Конут помедлил минуту, а потом приступил к действиям. Рейм машинально прихватил с собой в комнату ту бутылку, с которой Конут не расставался весь день. Теперь Конут схватил ее, открыл и сделал большой глоток, а потом передал Лусилле.
– Выпей! Не спорь, попробуй, это хороший крепкий напиток.
Он закашлялся и вытер выступившие слезы. Вкус у ликера был отвратительный, и его понадобилось немного, чтобы Конут опьянел вновь.
Но это «немного» могло спасти ему жизнь… Могло спасти жизнь Лусиллы… Могло спасти весь мир!
Глава 16
Таи-и Матасура-сан поднялся с постели и подошел к новому мощному заграждению.
Сумасшедшие белые не принесли им обед. Уже поздно, рассудил таи-и, хотя расположение звезд было для нег непривычным. Еще несколько недель назад единственным часами их племени служил проходящий по небу Южный Крест. А эти странные северные созвездия казались ему; холодными и неприятными. По ним он не мог определить ни время, ни направление.
Его широкие ноздри, гневно раздуваясь, втянули воздух.
Чтобы стать таи-и, помимо многого другого, он должен был уметь в совершенстве ориентироваться по звездам. Теперь перед лицом более могущественного искусства белых людей его умение стало бесполезным. Свойственное ему глубокое чутье, доведенное до способности отличать правду от лжи, сделало его вождем племени. Но эти белые были старше его, они не обратили на него внимания, у них чутье сильнее, они могут слышать даже свой внутренний шум.
Он не должен доверять ласковым словам белых стариков, подумал таи-и и плюнул на землю.
Его соплеменник окликнул таи-и из дверей хижины. На креольском наречии, которое было им более привычным, чем пиджин племени или коверканный английский Матасуры-сан, он пожаловался:
– Я позвал их прийти, но они не слышат.
– Один слышит, – возразил Матасура-сан.
– Старики все время болтают.
– Я слышу, – Матасура-сан сосредоточился для внушения.
Он сидел на корточках, поглядывая то на звезды, то на заграждение. За ограждением, несмотря на поздний час, шумел университетский городок.
Теперь Матасура-сан очень ясно понял, что он хочет делать.
Матасура-сан был таи-и не только благодаря своей силе и мудрости, но и по наследству. В 1944 году, когда в японский корабль попала торпеда и его экипаж нашел спасение на острове, там существовало процветающее общество.

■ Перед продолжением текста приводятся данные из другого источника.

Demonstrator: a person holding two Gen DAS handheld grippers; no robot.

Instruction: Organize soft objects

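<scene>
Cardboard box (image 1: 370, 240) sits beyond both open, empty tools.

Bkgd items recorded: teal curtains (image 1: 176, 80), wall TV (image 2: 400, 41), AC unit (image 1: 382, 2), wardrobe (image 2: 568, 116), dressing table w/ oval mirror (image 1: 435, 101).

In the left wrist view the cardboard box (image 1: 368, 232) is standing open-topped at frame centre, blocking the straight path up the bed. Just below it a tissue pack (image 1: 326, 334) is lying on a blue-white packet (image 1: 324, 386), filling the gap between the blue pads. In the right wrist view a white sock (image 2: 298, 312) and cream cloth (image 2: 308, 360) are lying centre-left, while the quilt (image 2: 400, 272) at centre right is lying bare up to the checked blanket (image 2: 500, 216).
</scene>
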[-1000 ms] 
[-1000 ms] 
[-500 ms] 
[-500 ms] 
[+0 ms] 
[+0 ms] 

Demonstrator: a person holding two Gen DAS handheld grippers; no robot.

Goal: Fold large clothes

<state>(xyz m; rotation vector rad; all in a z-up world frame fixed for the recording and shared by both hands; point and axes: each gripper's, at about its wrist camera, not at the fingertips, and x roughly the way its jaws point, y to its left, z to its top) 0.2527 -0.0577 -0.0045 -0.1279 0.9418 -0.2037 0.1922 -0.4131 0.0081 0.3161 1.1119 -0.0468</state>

Японские черты Матасуры-сан лишь отчасти характеризовали его происхождение. Но его предки были не простыми дикарями. Дело в том, что двенадцать японцев оказались не первыми моряками, попавшими на остров. Семьи, жившие здесь, образовывали англичане-отцы и меланезийки-матери, так как все мужчины-маланезийцы были перебиты. С приходом японцев все мужское население постигла та же участь. Пощадили лишь нескольких, в числе уцелевших был далекий предок Матасуры. Его оставили в живых, потому что он был главным священником острова и прожил более века. За его жизнь заплатили своей многие островитяне.
Через триста лет его потомок в третьем поколении унаследовал некоторые его способности. Одна из них – «глубокое чутье», но не с помощью ноздрей, а за счет какого-то другого органа чувств. Вторая – долгожитие. Матасуре-сан было около ста лет. Это единственная вещь, которую он скрыл от обладателей странных ласковых голосов, нашедших его на острове и посуливших много всего, если он им поможет.
«Глубокое ощущение» от мира по ту сторону заграждения было очень плохим.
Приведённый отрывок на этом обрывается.